Mama screamed, threw the breadpan across the kitchen , slammed the oven door shut, and ran on out the back door hollering at the top of her lungs. I was sitting inder the kitchen table playing with my doll. The oilcloth hanging down over the old round oak pedestal table made a neat kind of hideaway playhouse for me and I spent quite a bit of time down there. Mama must have forgotten I was there, else she never would have left her five year old baby girl to be eaten up by that big snake. Of course, by the time Mama got back into the house with Daddy and he cautiously opened the oven door to see what she was hollering about, there was nothing to see. The snake had skedaddled. Daddy allowed as how he figured Mama had done scared it clear over into the next county.
“It’s still in there someplace! Down inside my stove! You got to find it and kill it!”
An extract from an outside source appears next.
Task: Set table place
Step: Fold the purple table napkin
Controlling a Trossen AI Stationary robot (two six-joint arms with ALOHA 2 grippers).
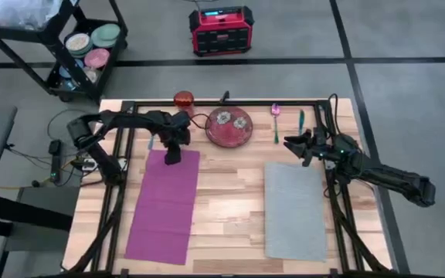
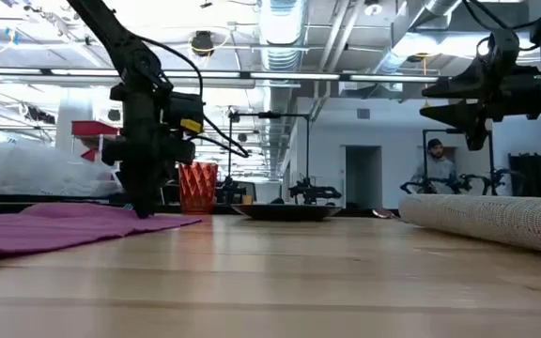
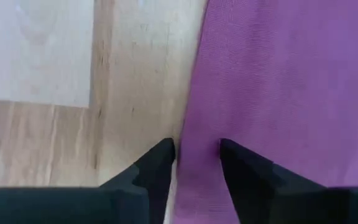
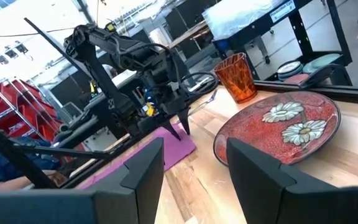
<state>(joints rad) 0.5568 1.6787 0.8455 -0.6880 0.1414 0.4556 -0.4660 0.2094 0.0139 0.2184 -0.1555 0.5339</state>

Mama was still pretty hysterical and didn’t even seem to notice the bread dough flung all over the linoleum. Daddy had stepped in some of it and got it all dirty. But a good sized blob had landed under the kitchen table right in front of me. I picked it up and shaped it into a ball. It was still warm and yeasty smelling. I watched Mama and Daddy’s shoes stomping back and forth and fed my rubber baby bits of dough. She couldn’t get much in the little round hole of her mouth, but she shared with me and after a while all the dough ball was gone.
Daddy pulled the stove out from the wall and looked in all the drawers and doors. No snake. He did figure out how it probably crawled in from outside by coming in along the gas line that ran to the big propane tank outside. Mama said he needed to figure out some way to block that hole up. Daddy just shoved the stove back up against the wall and went back outside.
The next morning, after Daddy had gone to work, and the big kids were all gone to school, three of the neighbor women came over to have a cup of coffee with Mama. It was warm and peaceful under the table, the curtain of the oilcloth supplemented by a circle of flowered house dresses, white anklets and chair legs pulled up close. The murmur of the women’s voices was a pleasant background to my play. Mama was telling her friends all about the snake in the oven. She got up to demonstrate, talking all the while.
“I opened the oven to get the bread, and there…..” This time there was a whole kitchen of women screaming. The snake was back, coiled up on the oven rack just like yesterday. But Mama was braver this time around, she grabbed a broom handle and pulled the snake out into the floor. It landed with a thump and a hiss, slithering away from the broom and under the table. With me. The snakes long black body was solid, heavy and warm as it moved across my bare foot. I was frozen in place, watching like it was happening to someone else.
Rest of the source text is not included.